Delicious dream! how often dost thou give

A gleam of bliss, which Truth would but destroy;

Oft dost thou bid my drooping heart revive,

And catch one chearful glimpse of transient joy.

 

And O how precious is that timely friend,

Who checks affliction in her dread career!

Who knows distress, well knows that he may lend

One hour of life, who stops one rising tear.

 

O, but for thee, long since the hand of Care

Had mark'd with livid pale my furrow'd cheek;

Long since the shiv'ring grasp of cold Despair

Had chill'd my heart, and taught it how to break.

 

For ah!
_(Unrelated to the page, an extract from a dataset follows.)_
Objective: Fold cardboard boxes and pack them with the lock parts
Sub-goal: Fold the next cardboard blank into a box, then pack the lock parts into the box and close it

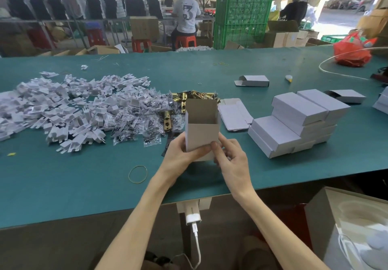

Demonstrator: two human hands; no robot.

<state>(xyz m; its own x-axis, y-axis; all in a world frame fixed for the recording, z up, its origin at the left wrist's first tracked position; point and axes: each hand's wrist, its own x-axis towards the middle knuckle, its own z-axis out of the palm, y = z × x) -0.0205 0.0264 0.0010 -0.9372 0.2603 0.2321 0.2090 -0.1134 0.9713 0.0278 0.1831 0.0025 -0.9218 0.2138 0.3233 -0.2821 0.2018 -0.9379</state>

Affliction steals with trackless flight;

Silent the stroke she gives, but not less keen:

And bleak Misfortune, like an eastern blight,

Sheds black destruction, though it flies unseen.

 

O come then Fancy, and with lenient hand

Dry my moist cheek and smooth my furrow'd brow;

Bear me o'er smiling tracks of Fairyland,

And give me more than Fortune can bestow.

 

Mix'd are her boons, and chequer'd all with ill,

Her smiles, the sun-shine of an April morn,

The cheerless valley skirts the gilded hill,

And latent storms in every gale are borne.

 

Give me thy hope, which sickens not the heart;

Give me thy wealth, which has no wings to fly;

Give me the pride thy honours can impart;

Thy friendship give me, warm in poverty.

 

Give me a wish the worldling may deride,

The wise may censure, and the proud may hate;

Wrapt in thy dreams to lay the world aside,

And snatch a bliss beyond the reach of fate.